You probably can already imagine some applications for embedding models. The most popular ones are:
- Image search engines, where you can search for images similar to a given one or with text.
- Translation services, where you can translate a word to another language by looking for the closest word in the embedding space. And yes, as you might have guessed, embedding models can support multiple languages.
- Inexact search engines, where you can search for text or concepts without the need for an exact match in the words used.
But the most exciting one for selfhosters is recommendation systems. Usually, these are hard to self-host because they require a large user base to work well (e.g., YouTube).

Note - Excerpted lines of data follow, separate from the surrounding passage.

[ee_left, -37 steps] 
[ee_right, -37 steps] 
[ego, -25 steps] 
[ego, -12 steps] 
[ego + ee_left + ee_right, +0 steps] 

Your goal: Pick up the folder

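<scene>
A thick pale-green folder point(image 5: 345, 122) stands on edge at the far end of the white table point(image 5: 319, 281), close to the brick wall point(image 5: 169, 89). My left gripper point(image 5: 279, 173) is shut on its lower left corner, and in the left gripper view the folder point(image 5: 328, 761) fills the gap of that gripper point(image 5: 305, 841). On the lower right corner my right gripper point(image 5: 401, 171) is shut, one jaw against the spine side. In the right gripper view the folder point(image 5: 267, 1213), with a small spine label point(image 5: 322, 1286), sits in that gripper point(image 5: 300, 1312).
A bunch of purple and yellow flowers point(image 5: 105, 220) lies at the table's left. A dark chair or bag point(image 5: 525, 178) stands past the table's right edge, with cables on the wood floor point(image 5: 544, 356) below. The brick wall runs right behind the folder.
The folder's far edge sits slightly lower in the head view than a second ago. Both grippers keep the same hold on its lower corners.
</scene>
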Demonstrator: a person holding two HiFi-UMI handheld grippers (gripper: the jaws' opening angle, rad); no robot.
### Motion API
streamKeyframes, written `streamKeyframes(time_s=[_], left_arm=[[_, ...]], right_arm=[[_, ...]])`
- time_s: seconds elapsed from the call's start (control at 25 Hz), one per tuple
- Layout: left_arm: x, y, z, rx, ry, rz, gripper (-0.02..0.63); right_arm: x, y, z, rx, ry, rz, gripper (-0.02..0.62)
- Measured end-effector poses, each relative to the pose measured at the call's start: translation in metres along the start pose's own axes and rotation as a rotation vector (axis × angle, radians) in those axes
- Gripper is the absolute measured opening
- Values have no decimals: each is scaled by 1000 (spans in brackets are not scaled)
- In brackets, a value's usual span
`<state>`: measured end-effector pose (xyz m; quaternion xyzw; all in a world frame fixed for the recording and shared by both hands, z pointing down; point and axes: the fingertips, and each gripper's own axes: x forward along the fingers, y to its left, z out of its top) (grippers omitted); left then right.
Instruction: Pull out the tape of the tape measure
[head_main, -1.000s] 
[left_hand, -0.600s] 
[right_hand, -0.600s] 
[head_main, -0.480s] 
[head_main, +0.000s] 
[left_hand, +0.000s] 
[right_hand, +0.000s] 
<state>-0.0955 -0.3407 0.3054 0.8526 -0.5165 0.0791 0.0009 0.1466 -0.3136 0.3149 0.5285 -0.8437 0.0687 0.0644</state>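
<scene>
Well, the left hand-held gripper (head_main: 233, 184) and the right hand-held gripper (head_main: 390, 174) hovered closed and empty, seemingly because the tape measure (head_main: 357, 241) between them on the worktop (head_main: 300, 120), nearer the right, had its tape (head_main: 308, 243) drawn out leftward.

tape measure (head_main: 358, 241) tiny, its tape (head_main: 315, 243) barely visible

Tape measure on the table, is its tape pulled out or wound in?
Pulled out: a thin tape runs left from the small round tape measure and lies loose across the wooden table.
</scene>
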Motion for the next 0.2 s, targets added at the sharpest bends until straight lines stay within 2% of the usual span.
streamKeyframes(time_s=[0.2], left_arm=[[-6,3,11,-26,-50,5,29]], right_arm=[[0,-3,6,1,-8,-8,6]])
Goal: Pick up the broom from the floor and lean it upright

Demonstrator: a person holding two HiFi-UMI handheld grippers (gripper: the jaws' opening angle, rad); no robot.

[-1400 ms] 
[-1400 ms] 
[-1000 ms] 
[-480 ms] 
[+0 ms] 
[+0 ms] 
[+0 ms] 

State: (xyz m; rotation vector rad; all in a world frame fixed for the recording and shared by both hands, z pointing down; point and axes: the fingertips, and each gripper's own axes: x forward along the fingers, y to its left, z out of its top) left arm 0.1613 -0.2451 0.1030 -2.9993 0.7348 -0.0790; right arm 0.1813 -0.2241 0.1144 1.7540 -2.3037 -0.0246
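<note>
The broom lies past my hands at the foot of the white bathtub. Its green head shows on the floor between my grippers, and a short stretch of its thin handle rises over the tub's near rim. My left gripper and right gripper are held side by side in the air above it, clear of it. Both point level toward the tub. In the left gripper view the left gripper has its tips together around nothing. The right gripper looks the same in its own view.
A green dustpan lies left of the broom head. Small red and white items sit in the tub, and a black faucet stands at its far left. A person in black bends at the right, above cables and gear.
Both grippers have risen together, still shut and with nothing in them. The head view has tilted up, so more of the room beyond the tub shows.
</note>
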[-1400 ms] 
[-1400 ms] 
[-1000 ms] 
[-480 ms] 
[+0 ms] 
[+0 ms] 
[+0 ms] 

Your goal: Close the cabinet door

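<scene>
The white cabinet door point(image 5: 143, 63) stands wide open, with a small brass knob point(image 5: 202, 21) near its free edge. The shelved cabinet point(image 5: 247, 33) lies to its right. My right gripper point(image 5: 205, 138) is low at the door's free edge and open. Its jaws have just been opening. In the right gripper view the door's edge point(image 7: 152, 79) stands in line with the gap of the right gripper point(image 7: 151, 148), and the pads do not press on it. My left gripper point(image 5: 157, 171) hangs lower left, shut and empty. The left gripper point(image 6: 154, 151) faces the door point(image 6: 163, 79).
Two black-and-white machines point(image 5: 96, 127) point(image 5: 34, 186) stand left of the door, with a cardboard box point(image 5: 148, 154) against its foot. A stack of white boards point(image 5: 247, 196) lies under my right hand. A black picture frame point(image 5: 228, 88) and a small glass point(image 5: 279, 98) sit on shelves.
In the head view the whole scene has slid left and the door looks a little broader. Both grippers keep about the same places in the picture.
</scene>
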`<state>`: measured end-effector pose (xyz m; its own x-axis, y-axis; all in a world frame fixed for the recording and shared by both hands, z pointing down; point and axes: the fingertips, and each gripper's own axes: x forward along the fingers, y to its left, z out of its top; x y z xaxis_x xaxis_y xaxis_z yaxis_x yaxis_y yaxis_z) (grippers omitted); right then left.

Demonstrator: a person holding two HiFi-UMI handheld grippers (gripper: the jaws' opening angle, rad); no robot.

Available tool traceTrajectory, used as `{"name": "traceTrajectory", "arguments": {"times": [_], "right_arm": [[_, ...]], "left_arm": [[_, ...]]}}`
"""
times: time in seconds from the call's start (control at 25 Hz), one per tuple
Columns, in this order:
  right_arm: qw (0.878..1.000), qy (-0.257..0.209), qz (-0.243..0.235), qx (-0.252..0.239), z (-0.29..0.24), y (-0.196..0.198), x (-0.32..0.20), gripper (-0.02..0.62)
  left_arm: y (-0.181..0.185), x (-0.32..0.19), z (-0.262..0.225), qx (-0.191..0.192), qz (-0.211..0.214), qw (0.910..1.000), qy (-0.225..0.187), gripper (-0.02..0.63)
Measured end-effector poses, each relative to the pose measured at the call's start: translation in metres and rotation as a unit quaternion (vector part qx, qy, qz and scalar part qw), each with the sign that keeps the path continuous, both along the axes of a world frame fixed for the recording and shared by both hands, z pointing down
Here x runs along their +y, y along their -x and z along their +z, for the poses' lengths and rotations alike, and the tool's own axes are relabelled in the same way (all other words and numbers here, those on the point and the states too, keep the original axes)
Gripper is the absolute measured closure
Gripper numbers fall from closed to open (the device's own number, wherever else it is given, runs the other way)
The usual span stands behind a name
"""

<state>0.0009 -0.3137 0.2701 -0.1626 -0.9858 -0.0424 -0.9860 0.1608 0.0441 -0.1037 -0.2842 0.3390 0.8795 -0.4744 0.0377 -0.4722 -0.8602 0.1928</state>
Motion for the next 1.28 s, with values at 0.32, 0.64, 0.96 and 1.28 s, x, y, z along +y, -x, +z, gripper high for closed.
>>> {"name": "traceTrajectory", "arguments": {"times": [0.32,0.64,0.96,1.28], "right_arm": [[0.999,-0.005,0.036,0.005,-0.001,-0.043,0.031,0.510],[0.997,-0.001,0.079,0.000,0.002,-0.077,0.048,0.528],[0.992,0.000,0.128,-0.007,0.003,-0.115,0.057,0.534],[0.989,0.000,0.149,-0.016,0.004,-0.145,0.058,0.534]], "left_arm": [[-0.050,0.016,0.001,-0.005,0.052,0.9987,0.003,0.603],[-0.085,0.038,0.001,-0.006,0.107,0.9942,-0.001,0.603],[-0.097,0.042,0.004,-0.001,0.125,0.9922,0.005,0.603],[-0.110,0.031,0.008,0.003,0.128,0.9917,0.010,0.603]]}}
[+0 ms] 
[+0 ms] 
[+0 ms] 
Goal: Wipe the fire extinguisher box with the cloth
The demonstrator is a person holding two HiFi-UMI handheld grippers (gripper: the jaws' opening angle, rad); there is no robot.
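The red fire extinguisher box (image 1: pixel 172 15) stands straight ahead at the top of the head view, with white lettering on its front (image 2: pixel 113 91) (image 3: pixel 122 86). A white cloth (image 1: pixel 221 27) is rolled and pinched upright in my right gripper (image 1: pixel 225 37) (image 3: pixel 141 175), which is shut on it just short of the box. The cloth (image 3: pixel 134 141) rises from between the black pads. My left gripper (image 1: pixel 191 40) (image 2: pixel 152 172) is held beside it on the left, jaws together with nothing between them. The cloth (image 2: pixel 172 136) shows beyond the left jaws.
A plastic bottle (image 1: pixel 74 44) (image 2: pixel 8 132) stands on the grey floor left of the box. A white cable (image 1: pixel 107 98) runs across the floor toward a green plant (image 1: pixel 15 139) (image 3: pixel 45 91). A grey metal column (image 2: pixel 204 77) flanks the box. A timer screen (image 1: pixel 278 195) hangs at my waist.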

Because they use collaborative filtering, where they recommend things to you based on what other users with similar tastes liked, which is not the case when self-hosting.
Thanks to embedding models, we can now build recommendation systems based only on the embeddings. As an example project, I built a recommendation system for RSS feed articles. I always struggled with keeping up with all the feeds and not because I found most articles interesting. So I built a system that would recommend me articles based on the ones I usually read (and some random ones for serendipity).
The system works just by computing the embeddings of the article titles and descriptions, clustering them, and then filtering all RSS feeds for articles that are close to the cluster of the articles I usually read. You can find the code for this project at m0wer/rssfilter.
Same way embedding models can be used to recommend articles, they can be used to recommend products, movies, music, or anything that can be represented as text or images.
And this opens up a world of possibilities for self-hosted recommendation systems that were not feasible before.